Moreover, the elements of doubt and surprise are mostly removed. By the time January rolls around, performance reviews are revealing results, rumors of a comp annual turnover are swirling, and senior management is outpacing efforts to contain them. And team leaders manage expectations.
Of course, bankers lobby, plan and grovel before com day, diligently filling out online self-assessments and boosting their success. When large, cross-departmental teams handle deals, revenue recognition remains highly subjective, making it easier to claim credit for affected work.
But it is very beautiful things. During his tenure, a senior colleague famously laid out a 10-page PowerPoint deck, including a league table of only “his” deals, to show how much worse off the bank would be without him. As the story spread, a mixture of laughter, disbelief, and resentment provoked bile. I doubt many today have the chutzpah to pull such a stunt.
Even replies are now cleaned up. Modern bankers know that any overt display – joy or anger – can be rigged against them. Land a big bonus? mild depression; She doesn’t want the honchos to reconsider their generosity next year. Is it stiff? Offer a stoic nod and quietly ask for a follow-up chat. Ancient marvels are (mostly) artifacts, like Gordon’s Gecko Ancient Motorola phone brick. When I lead groups, there was never a single direct report that raised their voice or betrayed them beyond anger, even when their “numbers” were small.
Bankers know they are privileged to have access to more than 99 percent of the population. But their sense of entitlement isn’t about absolute numbers—it’s about comparisons. Nothing is more annoying than realizing a peer is taking home more. When their comp is not measured, the Relative Discontent turns into bitter bitterness.
Occasionally, one hears of a banker elsewhere who loses his temper after receiving a “doughnut” (industry slang for zero) or a low bonus. These rare eruptions only serve to show how far we have come from the old Storm and stress.

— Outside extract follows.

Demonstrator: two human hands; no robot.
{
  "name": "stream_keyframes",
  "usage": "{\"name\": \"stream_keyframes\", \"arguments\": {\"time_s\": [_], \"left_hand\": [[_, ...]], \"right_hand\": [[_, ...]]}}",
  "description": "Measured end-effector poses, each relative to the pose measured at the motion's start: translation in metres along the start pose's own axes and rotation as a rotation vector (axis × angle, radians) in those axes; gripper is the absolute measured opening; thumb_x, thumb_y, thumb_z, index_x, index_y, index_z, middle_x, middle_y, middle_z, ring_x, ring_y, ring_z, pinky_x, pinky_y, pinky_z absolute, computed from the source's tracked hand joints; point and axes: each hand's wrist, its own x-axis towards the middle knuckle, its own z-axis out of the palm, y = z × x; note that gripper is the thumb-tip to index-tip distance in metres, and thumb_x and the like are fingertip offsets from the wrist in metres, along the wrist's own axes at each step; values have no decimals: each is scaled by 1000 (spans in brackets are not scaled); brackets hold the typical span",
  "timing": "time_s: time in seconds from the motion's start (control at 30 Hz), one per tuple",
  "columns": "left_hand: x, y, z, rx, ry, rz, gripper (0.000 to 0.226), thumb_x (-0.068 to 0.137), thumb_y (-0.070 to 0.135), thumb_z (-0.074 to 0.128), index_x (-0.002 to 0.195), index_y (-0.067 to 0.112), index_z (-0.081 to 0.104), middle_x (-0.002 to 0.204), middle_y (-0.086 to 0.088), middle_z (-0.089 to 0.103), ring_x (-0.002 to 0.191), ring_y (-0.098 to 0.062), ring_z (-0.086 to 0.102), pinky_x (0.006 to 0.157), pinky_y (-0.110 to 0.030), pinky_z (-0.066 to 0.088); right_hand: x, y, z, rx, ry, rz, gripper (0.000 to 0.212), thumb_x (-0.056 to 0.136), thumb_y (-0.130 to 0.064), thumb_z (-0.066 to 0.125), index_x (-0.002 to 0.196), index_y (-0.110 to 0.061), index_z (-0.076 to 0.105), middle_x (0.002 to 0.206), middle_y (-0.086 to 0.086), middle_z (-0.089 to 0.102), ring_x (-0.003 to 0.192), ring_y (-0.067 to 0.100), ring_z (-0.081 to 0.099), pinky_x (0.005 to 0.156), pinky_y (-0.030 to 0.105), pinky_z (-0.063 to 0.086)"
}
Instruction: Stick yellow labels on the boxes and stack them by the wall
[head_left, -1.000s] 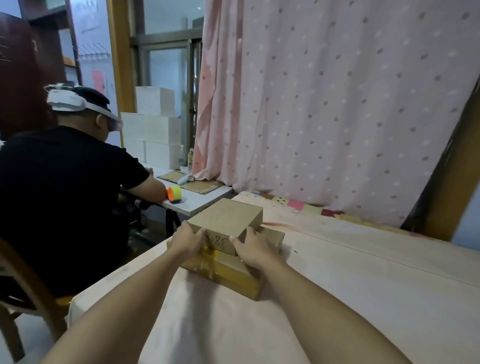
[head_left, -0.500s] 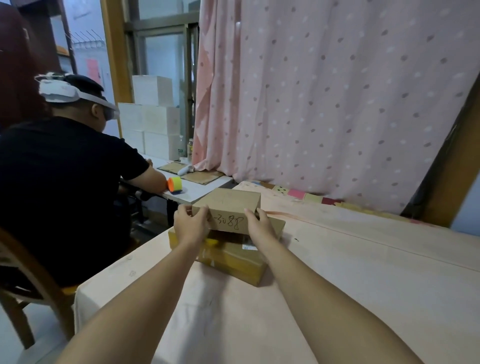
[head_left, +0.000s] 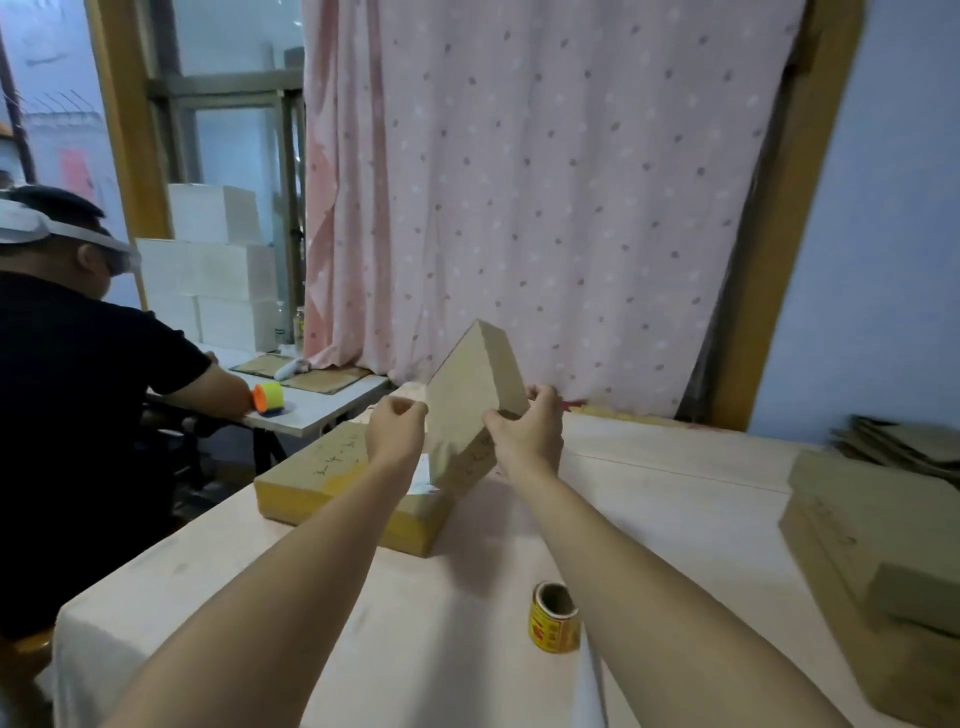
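Observation:
A small brown cardboard box (head_left: 470, 395) stands tipped up on one edge, its lower end resting on a larger flat box (head_left: 311, 483) with yellow tape on its sides. My right hand (head_left: 530, 431) grips the small box's right side, fingers curled over its far edge. My left hand (head_left: 395, 431) is curled against the box's left edge. A roll of yellow labels (head_left: 555, 618) stands on the table (head_left: 649, 519) under my right forearm. There is handwriting on both boxes.
More brown boxes (head_left: 862, 545) are stacked at the table's right edge, with flattened cardboard (head_left: 904, 441) behind them. A pink curtain (head_left: 545, 208) hangs behind the table. A person in black (head_left: 78, 389) sits at the left by another table with white boxes (head_left: 218, 270).
The small box was lying flat on the larger box between both hands. It has been lifted and tipped steeply up on its edge, moving right. The camera view has shifted right and down.

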Motion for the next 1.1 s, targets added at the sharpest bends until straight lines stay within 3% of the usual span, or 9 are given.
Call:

This change reflects broader changes in investment banking, which have replaced decades of volatile culture with a more regulated and savvy focus on optics and compliance. The annual bonus ceremony has become another carefully managed corporate event, with rough edges smoothed over by the development of office norms and institutional decorum.
So when you get a “number”, don’t slam the door on your way out – it’s against workplace conduct policy, and your employer may have reason to take back the shares you didn’t take!